| Multivariate Analysis in Chemistry | |
| Unit Code | ASC 10 |
| Credits | 5 |
| Prerequisites | Eurobachelor in chemistry or equivalent |
| TEACHING STAFF | Prof. Andrzej Parczewski, Dr hab. Andrzej M. Turek, Dr. hab. Małgorzata Barańska |
COURSE DESCRIPTION: Multivariate analysis in chemistry.

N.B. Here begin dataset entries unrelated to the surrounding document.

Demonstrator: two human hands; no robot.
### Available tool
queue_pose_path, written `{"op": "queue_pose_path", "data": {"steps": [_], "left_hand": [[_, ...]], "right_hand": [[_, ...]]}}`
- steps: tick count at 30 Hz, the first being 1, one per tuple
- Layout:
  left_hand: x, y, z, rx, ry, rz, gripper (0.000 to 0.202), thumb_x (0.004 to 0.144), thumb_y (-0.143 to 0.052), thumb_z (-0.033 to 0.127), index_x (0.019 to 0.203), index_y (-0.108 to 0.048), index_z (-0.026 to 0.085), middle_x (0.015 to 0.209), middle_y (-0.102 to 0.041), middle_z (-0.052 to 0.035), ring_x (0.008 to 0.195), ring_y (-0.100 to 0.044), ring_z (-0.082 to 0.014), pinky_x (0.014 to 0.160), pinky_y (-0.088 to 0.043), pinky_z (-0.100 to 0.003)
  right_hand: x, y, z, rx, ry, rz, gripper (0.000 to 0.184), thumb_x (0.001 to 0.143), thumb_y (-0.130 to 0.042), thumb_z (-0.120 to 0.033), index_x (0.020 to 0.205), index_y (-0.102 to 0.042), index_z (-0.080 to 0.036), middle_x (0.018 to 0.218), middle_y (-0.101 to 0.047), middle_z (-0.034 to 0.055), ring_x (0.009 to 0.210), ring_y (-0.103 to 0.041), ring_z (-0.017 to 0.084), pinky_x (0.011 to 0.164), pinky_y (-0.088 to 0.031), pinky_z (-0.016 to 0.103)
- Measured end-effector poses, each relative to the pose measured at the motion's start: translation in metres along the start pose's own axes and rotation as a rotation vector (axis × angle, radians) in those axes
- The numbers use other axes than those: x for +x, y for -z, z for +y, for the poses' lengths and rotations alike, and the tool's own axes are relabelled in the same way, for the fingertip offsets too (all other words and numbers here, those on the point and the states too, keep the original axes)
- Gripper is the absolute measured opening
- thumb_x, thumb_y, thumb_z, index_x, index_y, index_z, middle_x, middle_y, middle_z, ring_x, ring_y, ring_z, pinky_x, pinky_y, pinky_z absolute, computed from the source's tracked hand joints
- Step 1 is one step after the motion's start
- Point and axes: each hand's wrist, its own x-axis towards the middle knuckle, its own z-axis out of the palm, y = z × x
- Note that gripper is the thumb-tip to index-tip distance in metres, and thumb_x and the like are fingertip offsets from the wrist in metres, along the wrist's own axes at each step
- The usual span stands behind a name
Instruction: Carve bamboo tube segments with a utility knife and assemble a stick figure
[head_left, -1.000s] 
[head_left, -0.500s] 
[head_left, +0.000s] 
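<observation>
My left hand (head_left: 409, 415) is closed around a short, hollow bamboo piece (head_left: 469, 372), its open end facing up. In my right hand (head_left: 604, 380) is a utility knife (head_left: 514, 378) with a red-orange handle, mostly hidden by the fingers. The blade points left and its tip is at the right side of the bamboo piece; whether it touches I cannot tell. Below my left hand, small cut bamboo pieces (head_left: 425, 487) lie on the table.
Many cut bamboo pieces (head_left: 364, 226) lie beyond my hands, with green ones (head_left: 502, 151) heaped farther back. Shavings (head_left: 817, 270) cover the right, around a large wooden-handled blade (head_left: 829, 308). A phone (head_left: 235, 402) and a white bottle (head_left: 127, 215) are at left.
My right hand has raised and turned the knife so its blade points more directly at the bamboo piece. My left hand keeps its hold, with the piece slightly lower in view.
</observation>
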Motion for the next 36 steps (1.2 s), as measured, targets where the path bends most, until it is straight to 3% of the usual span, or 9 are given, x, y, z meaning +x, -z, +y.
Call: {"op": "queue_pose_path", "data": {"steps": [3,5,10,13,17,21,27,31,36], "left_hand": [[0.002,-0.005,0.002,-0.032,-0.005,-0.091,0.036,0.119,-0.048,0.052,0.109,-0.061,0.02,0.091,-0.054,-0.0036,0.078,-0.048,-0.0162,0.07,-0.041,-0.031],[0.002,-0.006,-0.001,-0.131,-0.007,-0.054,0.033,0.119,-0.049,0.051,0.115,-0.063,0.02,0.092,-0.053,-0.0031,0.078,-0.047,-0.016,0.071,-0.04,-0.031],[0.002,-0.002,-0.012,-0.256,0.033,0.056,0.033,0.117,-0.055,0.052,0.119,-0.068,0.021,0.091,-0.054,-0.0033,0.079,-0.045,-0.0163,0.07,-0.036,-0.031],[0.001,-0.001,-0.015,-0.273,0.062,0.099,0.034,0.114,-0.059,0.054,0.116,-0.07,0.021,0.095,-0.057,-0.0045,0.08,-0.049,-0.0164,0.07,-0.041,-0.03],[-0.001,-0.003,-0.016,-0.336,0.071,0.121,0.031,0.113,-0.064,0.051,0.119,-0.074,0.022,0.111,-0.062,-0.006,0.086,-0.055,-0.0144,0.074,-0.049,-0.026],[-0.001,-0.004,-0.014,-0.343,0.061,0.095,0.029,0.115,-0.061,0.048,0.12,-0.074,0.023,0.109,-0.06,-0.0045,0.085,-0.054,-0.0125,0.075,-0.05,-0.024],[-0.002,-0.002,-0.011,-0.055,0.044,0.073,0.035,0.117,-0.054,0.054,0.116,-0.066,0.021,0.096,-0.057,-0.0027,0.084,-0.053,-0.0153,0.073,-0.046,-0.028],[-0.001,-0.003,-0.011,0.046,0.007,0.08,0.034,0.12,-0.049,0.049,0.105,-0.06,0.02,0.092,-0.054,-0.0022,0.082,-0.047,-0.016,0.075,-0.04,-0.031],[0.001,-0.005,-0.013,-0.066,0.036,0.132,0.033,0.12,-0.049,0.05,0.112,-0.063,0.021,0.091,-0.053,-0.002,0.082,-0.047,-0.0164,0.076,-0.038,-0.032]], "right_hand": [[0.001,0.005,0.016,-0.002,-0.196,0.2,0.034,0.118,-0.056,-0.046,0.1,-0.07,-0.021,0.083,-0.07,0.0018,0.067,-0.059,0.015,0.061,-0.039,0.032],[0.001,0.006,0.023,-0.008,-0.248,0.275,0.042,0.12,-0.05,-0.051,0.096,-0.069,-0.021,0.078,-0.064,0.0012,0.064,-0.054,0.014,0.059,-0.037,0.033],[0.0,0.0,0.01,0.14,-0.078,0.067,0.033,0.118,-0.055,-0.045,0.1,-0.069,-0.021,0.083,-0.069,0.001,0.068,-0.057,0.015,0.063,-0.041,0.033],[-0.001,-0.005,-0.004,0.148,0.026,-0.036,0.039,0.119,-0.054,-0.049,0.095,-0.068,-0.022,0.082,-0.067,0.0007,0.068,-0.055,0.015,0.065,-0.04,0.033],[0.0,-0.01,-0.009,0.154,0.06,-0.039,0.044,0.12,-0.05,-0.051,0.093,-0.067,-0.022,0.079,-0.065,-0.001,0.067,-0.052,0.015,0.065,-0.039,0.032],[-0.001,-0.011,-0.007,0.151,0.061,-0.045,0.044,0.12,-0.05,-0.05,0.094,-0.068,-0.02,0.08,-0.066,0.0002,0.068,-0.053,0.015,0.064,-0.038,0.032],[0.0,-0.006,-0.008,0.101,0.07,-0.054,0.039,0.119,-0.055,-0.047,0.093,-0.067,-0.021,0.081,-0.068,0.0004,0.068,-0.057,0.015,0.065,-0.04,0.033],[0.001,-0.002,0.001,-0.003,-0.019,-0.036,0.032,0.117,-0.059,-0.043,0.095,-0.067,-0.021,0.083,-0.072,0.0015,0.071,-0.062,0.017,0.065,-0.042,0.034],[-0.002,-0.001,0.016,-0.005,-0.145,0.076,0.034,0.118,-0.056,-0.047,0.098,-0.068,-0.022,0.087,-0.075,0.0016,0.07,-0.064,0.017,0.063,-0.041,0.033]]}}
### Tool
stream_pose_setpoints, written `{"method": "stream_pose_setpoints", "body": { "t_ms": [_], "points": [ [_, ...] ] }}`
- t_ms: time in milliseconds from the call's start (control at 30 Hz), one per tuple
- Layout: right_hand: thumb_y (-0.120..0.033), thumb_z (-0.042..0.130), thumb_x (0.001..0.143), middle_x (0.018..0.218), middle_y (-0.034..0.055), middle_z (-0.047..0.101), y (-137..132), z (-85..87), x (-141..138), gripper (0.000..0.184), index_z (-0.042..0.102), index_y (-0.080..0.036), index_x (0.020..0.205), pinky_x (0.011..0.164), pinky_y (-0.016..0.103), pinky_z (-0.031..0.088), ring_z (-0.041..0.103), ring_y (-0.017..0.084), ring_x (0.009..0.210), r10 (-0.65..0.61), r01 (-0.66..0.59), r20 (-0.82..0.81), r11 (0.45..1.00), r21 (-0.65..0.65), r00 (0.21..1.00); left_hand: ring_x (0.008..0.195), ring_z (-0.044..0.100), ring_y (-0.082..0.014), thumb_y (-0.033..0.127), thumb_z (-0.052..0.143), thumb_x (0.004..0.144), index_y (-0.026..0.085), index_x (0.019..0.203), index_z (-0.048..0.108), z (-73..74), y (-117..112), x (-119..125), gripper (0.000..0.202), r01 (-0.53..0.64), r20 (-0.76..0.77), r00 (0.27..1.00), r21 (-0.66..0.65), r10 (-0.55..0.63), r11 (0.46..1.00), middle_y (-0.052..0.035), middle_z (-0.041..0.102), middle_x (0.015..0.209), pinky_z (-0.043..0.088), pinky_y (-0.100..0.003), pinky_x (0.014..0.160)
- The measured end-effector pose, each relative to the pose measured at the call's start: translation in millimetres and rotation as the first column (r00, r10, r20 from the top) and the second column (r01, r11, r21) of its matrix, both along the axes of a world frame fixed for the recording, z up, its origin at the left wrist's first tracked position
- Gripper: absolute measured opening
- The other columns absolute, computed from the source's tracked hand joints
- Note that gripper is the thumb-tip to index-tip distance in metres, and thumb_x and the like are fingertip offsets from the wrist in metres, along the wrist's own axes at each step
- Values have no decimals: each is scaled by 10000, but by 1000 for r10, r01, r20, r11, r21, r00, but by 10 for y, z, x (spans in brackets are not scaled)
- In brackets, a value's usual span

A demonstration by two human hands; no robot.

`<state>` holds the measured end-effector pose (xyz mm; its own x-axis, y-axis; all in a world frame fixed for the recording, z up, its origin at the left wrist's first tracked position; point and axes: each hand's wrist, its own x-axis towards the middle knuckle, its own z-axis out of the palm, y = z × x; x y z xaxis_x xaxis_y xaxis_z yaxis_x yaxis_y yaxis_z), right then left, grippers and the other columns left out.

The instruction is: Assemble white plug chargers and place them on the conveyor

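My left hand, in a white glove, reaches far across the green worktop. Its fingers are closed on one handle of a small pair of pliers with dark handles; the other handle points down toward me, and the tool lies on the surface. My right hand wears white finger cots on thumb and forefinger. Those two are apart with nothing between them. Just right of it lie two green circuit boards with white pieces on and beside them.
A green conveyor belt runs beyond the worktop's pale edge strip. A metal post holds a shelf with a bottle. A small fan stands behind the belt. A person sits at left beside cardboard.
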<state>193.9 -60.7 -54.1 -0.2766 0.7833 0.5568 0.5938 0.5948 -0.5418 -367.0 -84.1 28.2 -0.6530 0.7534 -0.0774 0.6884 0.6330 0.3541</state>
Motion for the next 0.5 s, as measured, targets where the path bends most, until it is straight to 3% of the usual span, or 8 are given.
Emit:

PART I: Chemometrics and biometrics: Prof. A. Parczewski
Statistical treatment of experimental data. Introduction to mathematical modeling of processes. Empirical modeling. Linear models: determination of the model parameters
and the corresponding variance-covariance matrix, model adequacy testing. Nonlinear models. Design of experiments. Optimization methods: single factor, gradient,
simplex, Monte Carlo, Genetic Algorithm. Statistical treatment of multidimensional data. Introduction to the Principal Component Analysis (PCA) and Factor Analysis (FA),
Cluster Analysis (CA), Pattern Recognition methods, Artificial Neural Networks (ANN), and other chemometric and biometric methods.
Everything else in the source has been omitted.